## Task details
The whole listing below should be output again, word for word.

■ ■ ■ ■ ■

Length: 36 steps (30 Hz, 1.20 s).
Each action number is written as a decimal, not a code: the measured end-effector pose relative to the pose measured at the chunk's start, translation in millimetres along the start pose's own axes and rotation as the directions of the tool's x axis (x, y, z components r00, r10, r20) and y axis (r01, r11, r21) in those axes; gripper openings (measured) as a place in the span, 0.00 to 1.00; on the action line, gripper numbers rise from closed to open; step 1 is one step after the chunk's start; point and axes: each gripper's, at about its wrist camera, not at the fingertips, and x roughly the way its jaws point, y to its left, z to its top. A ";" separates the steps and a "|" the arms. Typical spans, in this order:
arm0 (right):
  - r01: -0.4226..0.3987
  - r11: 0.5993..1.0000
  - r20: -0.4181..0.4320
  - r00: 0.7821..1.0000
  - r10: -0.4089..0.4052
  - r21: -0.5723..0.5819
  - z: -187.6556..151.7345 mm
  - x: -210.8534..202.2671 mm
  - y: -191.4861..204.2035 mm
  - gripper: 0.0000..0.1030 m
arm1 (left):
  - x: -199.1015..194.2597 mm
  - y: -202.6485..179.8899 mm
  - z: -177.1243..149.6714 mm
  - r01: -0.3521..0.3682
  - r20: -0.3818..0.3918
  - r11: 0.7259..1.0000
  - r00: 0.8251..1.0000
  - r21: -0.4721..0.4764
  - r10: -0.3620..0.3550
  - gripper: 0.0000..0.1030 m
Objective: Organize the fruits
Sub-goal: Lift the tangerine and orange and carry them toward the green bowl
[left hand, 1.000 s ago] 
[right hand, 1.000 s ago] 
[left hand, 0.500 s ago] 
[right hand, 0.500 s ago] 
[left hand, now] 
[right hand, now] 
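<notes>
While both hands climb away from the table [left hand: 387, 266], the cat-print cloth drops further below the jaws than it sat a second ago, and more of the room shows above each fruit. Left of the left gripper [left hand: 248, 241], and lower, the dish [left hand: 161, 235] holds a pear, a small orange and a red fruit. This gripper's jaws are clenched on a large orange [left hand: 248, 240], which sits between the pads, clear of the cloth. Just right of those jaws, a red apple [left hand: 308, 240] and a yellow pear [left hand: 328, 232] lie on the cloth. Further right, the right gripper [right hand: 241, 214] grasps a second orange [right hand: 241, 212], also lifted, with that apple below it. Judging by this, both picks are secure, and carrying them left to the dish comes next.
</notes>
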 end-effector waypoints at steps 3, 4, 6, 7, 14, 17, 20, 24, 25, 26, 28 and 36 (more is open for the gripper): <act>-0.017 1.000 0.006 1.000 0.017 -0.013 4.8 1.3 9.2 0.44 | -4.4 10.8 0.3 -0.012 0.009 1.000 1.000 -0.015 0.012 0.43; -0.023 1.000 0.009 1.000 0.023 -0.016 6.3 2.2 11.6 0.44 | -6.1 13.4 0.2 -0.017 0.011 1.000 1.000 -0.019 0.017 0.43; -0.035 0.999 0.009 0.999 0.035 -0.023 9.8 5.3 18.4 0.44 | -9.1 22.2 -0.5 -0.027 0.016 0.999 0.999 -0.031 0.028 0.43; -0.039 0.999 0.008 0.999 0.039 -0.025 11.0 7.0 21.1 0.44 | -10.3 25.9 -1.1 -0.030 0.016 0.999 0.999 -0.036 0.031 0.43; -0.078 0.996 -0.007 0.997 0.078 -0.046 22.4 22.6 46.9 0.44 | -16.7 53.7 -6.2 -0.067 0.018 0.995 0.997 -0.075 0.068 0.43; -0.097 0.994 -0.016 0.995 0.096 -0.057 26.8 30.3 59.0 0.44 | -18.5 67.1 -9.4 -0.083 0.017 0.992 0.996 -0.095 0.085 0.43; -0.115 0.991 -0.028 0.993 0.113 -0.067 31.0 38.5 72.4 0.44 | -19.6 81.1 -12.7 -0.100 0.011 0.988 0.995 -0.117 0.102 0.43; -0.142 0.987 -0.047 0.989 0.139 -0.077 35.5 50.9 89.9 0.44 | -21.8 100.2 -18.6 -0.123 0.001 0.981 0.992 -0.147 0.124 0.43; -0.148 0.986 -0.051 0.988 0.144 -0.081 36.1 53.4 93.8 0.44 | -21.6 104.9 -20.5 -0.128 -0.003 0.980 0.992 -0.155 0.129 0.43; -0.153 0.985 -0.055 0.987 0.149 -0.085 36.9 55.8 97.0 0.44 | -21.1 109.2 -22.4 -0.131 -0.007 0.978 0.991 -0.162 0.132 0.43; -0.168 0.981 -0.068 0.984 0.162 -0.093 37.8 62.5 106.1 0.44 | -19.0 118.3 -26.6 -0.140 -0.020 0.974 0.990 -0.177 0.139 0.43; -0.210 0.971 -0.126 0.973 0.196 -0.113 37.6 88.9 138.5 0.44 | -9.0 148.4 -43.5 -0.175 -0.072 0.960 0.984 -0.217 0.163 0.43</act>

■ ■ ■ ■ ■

## Answer to this problem
Length: 36 steps (30 Hz, 1.20 s).
Each action number is written as a decimal, not a code: the measured end-effector pose relative to the pose measured at the chunk's start, translation in millimetres along the start pose's own axes and rotation as the directions of the tool's x axis (x, y, z components r00, r10, r20) and y axis (r01, r11, r21) in those axes; gripper openings (measured) as a place in the span, 0.00 to 1.00; on the action line, gripper numbers rise from closed to open; step 1 is one step after the chunk's start; point and axes: each gripper's, at about its wrist camera, not at the fingertips, and x roughly the way its jaws point, y to its left, z to its top. A ";" separates the steps and a "|" the arms. Typical spans, in this order:
arm0 (right):
  - r01: -0.4226..0.3987
  - r11: 0.5993..1.0000
  - r20: -0.4181..0.4320
  - r00: 0.7821..1.0000
  - r10: -0.4089..0.4052
  - r21: -0.5723..0.5819
  - z: -187.6556..151.7345 mm
  - x: -210.8534..202.2671 mm
  - y: -191.4861..204.2035 mm
  - gripper: 0.0000..0.1030 m
arm1 (left):
  - x: -199.1015..194.2597 mm
  - y: -202.6485..179.8899 mm
  - z: -177.1243..149.6714 mm
  - r01: -0.3521..0.3682
  - r20: -0.3818..0.3918
  - r11: 0.7259..1.0000
  - r00: 0.8251..1.0000
  - r21: -0.4721..0.4764
  - r10: -0.3620..0.3550
  - gripper: 0.0000..0.1030 m
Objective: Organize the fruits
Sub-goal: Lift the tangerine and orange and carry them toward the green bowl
[left hand, 1.000 s ago] 
[right hand, 1.000 s ago] 
[left hand, 0.500 s ago] 
[right hand, 0.500 s ago] 
[left hand, now] 
[right hand, now] 
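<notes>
While both hands climb away from the table [left hand: 387, 266], the cat-print cloth drops further below the jaws than it sat a second ago, and more of the room shows above each fruit. Left of the left gripper [left hand: 248, 241], and lower, the dish [left hand: 161, 235] holds a pear, a small orange and a red fruit. This gripper's jaws are clenched on a large orange [left hand: 248, 240], which sits between the pads, clear of the cloth. Just right of those jaws, a red apple [left hand: 308, 240] and a yellow pear [left hand: 328, 232] lie on the cloth. Further right, the right gripper [right hand: 241, 214] grasps a second orange [right hand: 241, 212], also lifted, with that apple below it. Judging by this, both picks are secure, and carrying them left to the dish comes next.
</notes>
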 end-effector waypoints at steps 3, 4, 6, 7, 14, 17, 20, 24, 25, 26, 28 and 36 (more is open for the gripper): <act>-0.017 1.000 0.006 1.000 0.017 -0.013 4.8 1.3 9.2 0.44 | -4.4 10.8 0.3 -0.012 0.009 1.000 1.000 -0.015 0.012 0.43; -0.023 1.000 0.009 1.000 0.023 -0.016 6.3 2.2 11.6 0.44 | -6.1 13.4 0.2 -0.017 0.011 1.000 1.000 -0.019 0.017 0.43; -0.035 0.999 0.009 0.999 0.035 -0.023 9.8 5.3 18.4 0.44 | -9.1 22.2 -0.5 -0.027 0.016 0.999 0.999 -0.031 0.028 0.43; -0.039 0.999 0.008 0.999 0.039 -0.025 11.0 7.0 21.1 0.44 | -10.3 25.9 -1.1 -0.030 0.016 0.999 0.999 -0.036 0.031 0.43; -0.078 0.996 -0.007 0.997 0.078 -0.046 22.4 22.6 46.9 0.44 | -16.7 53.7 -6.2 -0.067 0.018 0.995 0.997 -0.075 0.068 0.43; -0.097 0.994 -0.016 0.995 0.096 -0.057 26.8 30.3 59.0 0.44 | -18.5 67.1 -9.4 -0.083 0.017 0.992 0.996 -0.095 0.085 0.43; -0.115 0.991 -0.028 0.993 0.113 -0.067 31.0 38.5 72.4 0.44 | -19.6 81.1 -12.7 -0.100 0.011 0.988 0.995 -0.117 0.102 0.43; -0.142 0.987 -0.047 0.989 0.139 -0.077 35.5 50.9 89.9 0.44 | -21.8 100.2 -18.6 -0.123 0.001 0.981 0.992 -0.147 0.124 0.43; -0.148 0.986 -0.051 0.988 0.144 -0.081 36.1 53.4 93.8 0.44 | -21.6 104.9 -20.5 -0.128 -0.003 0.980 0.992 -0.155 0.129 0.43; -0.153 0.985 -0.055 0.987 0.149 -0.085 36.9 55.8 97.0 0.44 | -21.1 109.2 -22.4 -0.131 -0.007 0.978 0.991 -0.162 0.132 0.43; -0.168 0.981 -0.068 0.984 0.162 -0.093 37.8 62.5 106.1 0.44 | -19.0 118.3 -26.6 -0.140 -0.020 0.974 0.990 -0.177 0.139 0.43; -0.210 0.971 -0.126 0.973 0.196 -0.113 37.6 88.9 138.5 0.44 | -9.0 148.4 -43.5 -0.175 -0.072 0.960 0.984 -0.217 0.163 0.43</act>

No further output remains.